WORK REQUIRED:
Using the listing below, print the line containing "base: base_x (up", the line containing "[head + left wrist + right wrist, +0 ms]", and each line between them, exactly and nothing else. Pictures stay out of the print.

PROVIDED DATA:

==========

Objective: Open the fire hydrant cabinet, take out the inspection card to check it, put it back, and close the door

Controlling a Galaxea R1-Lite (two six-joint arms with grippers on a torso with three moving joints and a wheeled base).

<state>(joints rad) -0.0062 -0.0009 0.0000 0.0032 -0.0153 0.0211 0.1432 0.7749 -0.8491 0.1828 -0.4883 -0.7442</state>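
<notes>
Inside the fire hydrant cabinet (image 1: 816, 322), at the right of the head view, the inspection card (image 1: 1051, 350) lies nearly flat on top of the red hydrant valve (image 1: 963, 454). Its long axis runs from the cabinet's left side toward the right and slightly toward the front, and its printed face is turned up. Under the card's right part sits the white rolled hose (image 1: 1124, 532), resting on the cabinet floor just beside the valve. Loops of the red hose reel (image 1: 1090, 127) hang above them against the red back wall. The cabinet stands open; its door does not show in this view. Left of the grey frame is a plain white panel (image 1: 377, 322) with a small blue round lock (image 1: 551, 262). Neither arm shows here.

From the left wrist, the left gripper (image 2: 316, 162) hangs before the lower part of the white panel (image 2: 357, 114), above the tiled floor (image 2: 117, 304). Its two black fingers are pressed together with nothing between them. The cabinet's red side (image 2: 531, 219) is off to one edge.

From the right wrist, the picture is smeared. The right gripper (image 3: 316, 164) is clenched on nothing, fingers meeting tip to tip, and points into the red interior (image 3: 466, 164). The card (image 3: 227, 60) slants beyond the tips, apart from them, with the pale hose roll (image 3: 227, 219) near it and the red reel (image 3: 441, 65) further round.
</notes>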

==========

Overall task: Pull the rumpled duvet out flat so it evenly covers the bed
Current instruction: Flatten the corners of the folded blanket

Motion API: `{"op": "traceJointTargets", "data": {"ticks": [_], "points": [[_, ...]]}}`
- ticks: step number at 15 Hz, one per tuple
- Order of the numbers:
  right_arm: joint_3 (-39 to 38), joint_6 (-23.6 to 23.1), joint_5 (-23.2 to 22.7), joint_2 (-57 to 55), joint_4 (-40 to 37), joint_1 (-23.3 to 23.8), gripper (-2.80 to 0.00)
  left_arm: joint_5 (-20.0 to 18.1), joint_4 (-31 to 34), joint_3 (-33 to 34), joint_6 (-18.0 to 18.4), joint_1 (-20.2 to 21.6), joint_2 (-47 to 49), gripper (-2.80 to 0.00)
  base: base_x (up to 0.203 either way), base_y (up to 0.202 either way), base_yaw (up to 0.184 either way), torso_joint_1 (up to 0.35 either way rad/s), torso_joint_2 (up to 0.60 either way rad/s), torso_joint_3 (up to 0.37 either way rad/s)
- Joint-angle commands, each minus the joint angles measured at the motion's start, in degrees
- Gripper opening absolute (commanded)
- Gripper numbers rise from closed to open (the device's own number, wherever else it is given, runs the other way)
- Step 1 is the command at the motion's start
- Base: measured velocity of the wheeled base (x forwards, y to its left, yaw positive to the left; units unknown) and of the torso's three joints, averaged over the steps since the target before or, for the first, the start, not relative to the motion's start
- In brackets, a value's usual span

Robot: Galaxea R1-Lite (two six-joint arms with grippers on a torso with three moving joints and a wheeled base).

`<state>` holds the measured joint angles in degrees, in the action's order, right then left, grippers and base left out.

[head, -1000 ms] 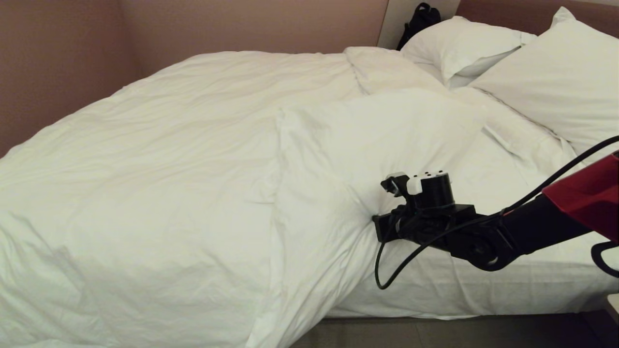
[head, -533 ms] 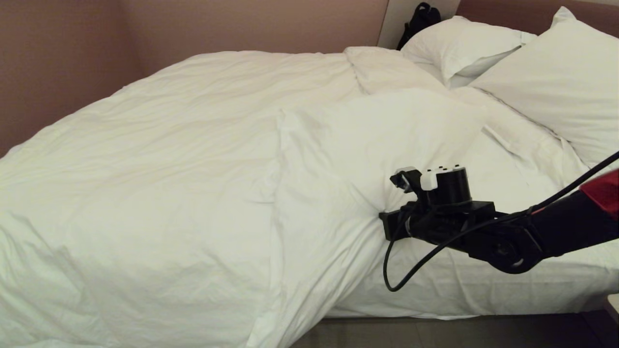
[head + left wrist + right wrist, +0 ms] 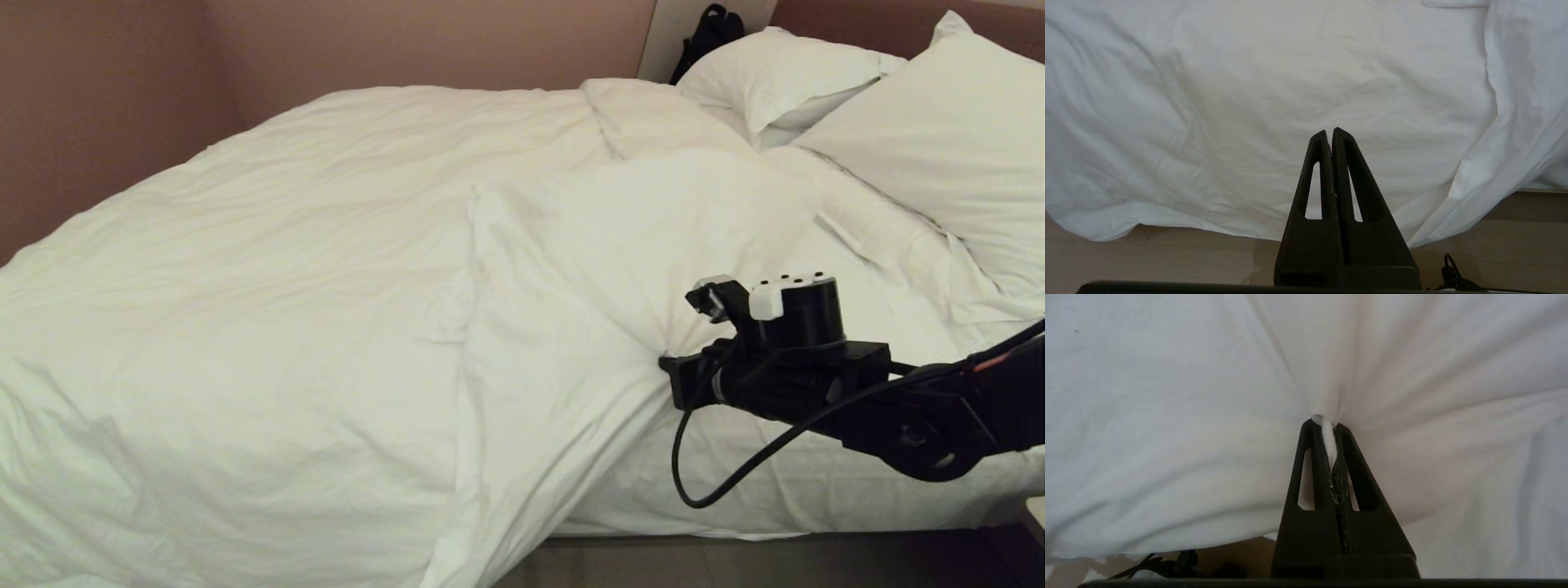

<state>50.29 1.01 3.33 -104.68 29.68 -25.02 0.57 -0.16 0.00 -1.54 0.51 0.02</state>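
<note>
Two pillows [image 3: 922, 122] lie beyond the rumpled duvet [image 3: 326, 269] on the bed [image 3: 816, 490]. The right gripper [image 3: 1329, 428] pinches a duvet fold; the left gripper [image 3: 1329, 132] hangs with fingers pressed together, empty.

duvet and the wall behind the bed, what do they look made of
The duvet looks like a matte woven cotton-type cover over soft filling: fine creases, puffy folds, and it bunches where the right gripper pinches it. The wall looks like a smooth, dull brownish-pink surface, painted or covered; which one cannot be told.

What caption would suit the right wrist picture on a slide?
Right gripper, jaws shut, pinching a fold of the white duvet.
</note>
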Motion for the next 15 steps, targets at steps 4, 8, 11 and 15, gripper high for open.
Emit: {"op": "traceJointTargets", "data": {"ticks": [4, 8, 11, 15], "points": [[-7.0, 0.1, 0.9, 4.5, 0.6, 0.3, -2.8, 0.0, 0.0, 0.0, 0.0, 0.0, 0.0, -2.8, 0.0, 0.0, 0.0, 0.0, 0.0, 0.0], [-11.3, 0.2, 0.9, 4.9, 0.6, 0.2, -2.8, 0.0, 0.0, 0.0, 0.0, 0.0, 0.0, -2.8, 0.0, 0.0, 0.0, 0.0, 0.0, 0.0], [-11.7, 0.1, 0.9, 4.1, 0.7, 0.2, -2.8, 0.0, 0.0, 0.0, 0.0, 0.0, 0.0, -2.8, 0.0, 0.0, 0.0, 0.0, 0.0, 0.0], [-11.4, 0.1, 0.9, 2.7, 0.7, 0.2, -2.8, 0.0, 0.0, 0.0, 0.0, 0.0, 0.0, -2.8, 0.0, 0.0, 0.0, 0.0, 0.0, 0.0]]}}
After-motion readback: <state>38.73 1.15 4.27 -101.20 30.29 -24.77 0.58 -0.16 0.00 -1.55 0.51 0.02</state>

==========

PROBLEM SOLUTION:
  base: base_x (up to 0.203 either way), base_y (up to 0.202 either way), base_yaw (up to 0.184 either way), torso_joint_1 (up to 0.35 either way rad/s), torso_joint_2 (up to 0.60 either way rad/s), torso_joint_3 (up to 0.37 either way rad/s)
- Joint-angle commands, each minus the joint angles measured at the motion's start, in degrees
- Gripper opening absolute (commanded)
- Gripper numbers rise from closed to open (the device's own number, wherever else it is given, runs the other way)
- Step 1 is the command at the motion's start
- Base: measured velocity of the wheeled base (x forwards, y to its left, yaw positive to the left; units unknown) and of the torso's three joints, averaged over the steps since the target before or, for the first, the start, not relative to the motion's start
- In brackets, a value's usual span

Robot: Galaxea R1-Lite (two six-joint arms with grippers on a torso with three moving joints and a wheeled base).

`<state>` holds the measured joint angles in degrees, in the action's order, right then left, grippers and base left out.

[head, -1000 ms] 
[head, -533 ms] 
[head + left wrist + right wrist, +0 ms] 

Nothing else is needed to finish the exercise.